A perennial question on bioinformatics sites is how to compute the effective genome size for a genome. epic now includes a script called epic-effective to do just this. It can use multiple cores. So the next time someone asks about the effective genome size, you know where to point them.

endrebak@havpryd ~/c/epic> epic-effective -h
epic-effective
Compute the effective genome size from a fasta file.
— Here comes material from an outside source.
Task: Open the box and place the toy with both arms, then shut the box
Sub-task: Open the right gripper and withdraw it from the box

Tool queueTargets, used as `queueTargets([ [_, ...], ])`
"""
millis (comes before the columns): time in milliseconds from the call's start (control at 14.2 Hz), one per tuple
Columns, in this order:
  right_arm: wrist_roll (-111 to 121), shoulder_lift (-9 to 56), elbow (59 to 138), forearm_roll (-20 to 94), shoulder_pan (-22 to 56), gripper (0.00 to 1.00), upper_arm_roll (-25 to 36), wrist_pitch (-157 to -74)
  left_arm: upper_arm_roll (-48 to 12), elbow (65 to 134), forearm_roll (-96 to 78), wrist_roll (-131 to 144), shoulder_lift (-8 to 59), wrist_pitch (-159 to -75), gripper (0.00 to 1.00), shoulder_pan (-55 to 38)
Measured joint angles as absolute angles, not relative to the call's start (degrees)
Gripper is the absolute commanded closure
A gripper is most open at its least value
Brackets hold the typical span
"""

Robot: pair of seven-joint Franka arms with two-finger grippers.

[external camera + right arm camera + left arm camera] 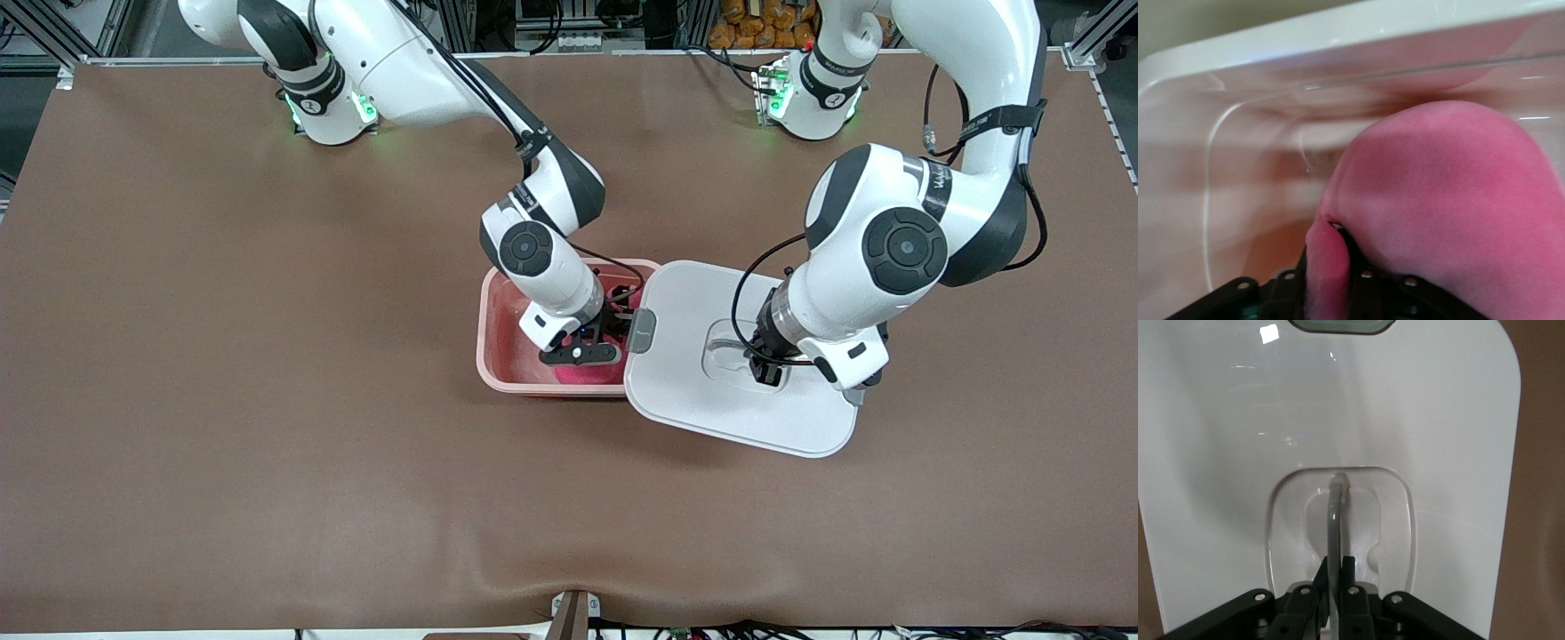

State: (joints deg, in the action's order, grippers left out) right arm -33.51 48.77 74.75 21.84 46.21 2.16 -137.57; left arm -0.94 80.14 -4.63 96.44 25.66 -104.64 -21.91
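The right gripper (582,354) pinches the toy (1451,207) inside the box (500,342), while the left gripper (768,369) grasps the handle (1335,520) of the lid (685,391) beside the box.

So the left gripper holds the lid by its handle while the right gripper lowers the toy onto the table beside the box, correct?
Not quite. The right gripper has the toy inside the box, as the right wrist view shows. The left gripper does grip the lid by its handle.

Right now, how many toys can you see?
1. The toy is inside the box, pinched by the right gripper. The left gripper holds the lid beside the box, overlapping its edge.
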Motion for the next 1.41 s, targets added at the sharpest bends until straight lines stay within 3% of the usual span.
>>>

(Visit github.com/endrebak/epic for examples and help.)

Usage:
    epic-effective --read-length=LEN [--nb-cpu=CPU] FILE
    epic-effective --help

Arguments:
    FILE                      Fasta genome
    -r LEN --read-length LEN  length of reads

Options:
    -h --help                 show this help message
    -n CPU --nb-cpu CPU       number of cores to use [default: 1]
endrebak@havpryd ~/c/epic> time epic-effective -r 35 -n 30 ~/genomes/hg19.fa
File analyzed:  /local/home/endrebak/genomes/hg19.fa
Genome length:  3095693983
Number unique 35-mers:  2529802735
Effective genome size:  0.8172005207531522
3250.78user 32.13system 4:46.33elapsed 1146%CPU (0avgtext+0avgdata 100815072maxresident)k
6186643inputs+0outputs (0major+162990minor)pagefaults 0swaps

To install the epic-package, just use pip install bioepic.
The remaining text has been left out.